__REQUIRED ACTION__: Please, from the entries below, transcribe exactly the lines that begin at the line with "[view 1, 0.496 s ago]" and end at the line with "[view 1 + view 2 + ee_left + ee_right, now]", without the pictures.

__Dataset items__:
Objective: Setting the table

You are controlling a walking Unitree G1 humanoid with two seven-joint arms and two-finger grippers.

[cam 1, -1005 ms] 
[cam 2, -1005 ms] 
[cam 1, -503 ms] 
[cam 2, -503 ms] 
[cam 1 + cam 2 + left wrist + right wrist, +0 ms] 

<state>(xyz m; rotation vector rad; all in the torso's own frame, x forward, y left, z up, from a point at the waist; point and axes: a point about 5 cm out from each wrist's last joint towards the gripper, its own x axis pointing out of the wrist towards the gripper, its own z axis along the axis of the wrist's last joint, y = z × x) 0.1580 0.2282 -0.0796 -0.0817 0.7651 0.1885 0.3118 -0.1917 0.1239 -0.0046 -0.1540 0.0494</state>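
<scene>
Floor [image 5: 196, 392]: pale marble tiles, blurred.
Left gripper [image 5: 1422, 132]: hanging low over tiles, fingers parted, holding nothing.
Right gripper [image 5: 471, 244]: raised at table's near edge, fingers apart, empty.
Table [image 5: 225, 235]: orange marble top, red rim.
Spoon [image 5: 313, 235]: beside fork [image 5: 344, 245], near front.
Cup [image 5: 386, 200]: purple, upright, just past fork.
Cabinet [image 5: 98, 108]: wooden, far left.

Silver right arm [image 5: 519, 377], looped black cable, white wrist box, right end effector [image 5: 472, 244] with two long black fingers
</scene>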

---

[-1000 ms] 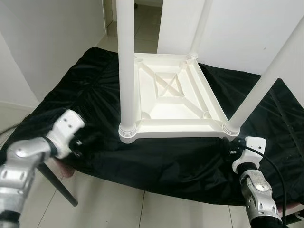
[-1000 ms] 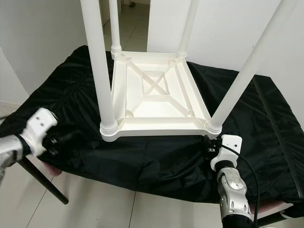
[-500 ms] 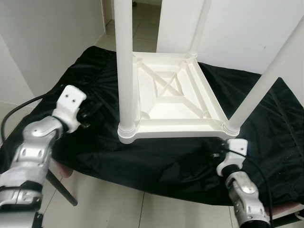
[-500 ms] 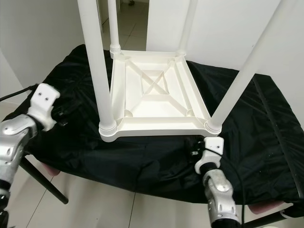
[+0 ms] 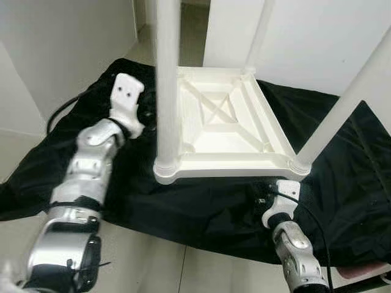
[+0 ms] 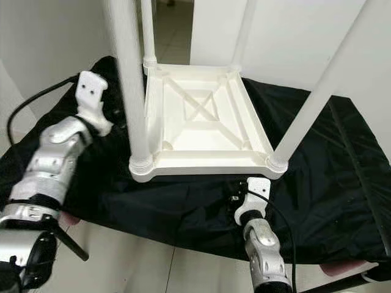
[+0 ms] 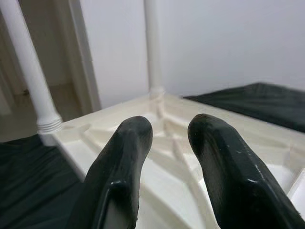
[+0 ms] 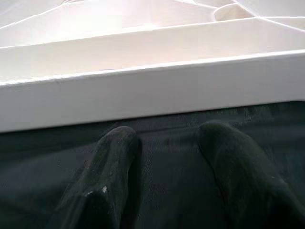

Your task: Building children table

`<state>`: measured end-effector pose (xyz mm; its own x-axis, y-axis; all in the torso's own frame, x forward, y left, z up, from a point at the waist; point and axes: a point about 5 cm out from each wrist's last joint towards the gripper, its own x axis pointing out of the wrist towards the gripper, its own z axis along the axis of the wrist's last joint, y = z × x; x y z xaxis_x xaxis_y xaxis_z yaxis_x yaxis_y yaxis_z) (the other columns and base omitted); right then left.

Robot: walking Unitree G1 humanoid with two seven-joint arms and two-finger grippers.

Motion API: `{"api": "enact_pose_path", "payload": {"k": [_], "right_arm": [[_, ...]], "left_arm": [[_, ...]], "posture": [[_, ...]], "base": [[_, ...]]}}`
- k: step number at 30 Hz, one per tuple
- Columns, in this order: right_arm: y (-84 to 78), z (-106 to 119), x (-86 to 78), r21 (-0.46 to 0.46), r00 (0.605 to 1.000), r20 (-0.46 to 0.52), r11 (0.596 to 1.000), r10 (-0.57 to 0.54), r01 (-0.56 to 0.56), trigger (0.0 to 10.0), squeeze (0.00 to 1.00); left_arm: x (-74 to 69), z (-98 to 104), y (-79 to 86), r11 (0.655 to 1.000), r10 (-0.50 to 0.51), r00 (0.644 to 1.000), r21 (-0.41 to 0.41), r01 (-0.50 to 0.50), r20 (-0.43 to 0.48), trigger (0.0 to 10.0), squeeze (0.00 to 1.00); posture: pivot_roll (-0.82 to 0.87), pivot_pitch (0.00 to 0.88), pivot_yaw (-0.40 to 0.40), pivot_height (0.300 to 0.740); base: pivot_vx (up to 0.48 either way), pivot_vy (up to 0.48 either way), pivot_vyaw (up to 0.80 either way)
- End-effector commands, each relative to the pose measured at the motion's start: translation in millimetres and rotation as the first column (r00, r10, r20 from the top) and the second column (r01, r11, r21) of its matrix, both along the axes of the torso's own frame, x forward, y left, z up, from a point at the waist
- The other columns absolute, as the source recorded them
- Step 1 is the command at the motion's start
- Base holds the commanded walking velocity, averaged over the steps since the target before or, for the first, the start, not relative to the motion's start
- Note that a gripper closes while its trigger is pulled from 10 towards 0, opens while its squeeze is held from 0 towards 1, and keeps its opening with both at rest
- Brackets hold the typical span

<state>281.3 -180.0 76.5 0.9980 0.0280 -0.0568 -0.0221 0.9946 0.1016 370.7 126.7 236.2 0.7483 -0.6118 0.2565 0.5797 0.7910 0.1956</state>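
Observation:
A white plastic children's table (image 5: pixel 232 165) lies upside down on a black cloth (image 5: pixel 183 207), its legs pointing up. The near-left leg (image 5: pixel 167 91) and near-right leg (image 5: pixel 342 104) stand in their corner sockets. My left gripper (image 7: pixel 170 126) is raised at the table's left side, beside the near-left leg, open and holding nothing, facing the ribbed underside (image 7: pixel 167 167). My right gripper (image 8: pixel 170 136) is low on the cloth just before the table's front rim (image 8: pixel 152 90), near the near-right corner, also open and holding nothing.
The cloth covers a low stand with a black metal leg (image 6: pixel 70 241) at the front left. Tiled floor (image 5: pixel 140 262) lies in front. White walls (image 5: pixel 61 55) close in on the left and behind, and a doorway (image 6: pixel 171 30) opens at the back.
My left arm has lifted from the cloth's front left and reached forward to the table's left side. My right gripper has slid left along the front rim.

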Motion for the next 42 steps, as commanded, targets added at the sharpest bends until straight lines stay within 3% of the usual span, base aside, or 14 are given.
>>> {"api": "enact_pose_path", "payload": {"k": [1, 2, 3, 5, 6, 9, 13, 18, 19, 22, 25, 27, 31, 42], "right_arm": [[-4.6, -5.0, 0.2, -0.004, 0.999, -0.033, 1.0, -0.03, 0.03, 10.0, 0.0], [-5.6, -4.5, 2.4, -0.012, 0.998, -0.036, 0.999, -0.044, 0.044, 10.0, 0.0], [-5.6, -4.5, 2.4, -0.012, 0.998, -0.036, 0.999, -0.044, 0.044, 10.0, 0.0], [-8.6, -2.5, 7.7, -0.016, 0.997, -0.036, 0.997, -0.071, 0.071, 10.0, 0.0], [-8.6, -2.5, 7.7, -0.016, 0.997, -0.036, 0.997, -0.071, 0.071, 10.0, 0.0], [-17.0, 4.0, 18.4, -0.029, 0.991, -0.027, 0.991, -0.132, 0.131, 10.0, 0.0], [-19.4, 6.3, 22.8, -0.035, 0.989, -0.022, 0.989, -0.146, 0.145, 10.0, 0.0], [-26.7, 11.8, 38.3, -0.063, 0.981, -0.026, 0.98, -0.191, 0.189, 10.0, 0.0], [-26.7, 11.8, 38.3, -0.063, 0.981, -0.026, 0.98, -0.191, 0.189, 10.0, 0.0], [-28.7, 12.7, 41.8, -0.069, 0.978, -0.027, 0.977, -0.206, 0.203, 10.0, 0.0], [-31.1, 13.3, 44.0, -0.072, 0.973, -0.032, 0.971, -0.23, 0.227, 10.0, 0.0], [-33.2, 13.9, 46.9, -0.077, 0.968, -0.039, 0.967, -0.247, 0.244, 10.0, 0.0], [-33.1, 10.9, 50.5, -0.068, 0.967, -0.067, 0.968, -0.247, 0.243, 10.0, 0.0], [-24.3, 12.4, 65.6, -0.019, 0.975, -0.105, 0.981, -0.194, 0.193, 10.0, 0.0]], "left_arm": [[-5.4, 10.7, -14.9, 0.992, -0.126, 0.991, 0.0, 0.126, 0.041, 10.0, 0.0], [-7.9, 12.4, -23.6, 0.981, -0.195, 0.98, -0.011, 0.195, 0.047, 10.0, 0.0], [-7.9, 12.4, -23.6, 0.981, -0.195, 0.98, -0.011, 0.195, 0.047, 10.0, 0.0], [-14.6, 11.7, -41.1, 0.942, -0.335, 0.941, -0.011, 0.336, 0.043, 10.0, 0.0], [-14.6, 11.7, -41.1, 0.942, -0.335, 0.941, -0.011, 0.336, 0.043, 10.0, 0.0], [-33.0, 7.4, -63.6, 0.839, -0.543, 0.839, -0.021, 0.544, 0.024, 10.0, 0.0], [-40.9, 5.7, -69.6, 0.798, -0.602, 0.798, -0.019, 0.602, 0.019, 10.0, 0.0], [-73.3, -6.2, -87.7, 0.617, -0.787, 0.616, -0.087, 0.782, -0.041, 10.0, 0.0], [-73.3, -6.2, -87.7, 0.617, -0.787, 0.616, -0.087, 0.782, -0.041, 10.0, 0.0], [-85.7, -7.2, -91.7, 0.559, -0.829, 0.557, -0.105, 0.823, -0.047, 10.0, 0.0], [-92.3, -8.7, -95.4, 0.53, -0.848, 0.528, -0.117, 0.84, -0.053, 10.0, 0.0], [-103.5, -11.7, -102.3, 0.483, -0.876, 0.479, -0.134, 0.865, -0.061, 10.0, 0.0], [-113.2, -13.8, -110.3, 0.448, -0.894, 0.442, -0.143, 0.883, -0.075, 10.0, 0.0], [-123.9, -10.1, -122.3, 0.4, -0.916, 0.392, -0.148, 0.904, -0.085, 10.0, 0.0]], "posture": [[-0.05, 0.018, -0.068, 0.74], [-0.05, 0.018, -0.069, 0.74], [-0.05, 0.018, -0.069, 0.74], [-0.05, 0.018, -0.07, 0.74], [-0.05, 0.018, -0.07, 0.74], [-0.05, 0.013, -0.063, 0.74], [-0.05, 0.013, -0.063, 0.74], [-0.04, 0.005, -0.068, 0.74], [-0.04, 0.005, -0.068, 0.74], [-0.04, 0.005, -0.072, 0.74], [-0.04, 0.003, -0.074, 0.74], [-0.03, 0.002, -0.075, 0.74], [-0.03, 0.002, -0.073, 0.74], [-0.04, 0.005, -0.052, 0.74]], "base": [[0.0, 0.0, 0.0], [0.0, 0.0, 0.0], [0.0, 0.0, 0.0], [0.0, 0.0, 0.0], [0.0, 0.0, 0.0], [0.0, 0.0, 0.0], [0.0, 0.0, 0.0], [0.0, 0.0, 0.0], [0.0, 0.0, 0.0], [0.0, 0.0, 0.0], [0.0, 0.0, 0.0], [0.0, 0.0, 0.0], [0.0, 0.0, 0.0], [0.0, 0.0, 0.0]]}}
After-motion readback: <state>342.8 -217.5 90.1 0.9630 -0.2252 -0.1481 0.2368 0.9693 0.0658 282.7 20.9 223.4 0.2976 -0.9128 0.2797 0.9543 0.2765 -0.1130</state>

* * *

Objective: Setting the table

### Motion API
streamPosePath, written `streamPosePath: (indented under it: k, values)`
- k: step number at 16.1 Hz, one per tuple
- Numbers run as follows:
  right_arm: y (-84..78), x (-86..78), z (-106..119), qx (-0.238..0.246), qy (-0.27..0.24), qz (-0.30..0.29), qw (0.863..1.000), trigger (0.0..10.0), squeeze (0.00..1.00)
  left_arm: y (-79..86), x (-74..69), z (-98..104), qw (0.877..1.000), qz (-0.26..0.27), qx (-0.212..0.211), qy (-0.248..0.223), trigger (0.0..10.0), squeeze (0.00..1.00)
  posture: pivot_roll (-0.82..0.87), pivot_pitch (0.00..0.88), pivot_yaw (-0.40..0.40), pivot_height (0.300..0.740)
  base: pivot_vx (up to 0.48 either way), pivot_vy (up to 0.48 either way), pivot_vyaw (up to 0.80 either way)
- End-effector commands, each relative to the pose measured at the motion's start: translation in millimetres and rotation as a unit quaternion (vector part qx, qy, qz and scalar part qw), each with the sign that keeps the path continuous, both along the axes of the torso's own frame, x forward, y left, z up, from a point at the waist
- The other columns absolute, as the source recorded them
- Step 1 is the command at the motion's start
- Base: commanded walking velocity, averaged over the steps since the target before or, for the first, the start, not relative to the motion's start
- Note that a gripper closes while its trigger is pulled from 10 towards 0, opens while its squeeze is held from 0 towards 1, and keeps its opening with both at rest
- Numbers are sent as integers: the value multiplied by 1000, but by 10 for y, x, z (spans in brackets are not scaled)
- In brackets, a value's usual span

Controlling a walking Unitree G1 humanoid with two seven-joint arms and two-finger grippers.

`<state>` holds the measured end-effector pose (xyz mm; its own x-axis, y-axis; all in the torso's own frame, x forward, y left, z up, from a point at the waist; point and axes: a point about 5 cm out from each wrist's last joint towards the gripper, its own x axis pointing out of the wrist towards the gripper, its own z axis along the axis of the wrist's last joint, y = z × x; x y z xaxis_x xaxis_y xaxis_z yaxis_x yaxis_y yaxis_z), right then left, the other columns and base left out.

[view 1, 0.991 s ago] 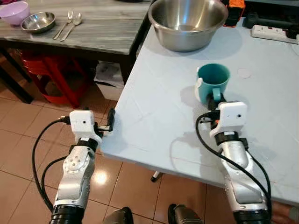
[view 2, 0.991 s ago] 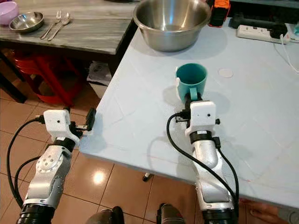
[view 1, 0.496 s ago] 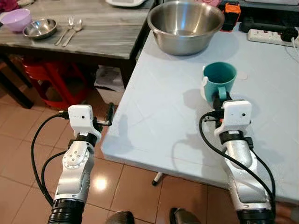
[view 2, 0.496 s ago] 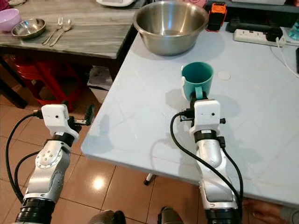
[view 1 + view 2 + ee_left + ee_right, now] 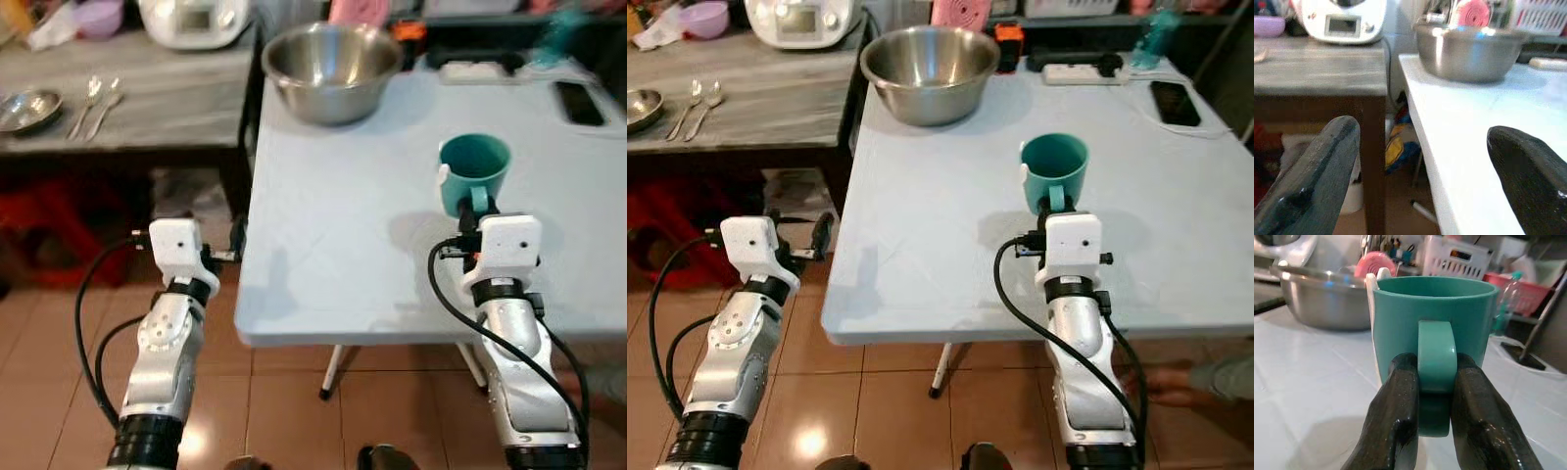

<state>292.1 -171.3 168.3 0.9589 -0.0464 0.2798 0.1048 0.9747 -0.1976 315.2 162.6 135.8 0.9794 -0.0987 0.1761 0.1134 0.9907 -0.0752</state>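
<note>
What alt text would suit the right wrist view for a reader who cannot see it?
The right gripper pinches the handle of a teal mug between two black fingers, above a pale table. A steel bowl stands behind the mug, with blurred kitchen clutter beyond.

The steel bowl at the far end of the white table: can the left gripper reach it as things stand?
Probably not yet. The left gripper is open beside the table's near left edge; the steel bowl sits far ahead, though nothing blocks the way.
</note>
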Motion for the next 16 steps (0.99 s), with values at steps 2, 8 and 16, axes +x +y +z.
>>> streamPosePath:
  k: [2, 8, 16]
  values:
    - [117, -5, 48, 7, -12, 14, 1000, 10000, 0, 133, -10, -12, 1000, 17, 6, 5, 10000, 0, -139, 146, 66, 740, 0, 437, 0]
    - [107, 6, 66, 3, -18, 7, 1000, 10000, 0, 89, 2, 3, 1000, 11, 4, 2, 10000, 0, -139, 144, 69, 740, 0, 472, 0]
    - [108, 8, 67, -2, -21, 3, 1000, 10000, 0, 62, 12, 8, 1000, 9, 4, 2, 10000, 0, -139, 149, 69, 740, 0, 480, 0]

__EXERCISE SOLUTION__:
[view 1, 0.496 s ago] 
[view 2, 0.496 s ago] 
[view 1 + view 2 + ee_left + ee_right, now] 

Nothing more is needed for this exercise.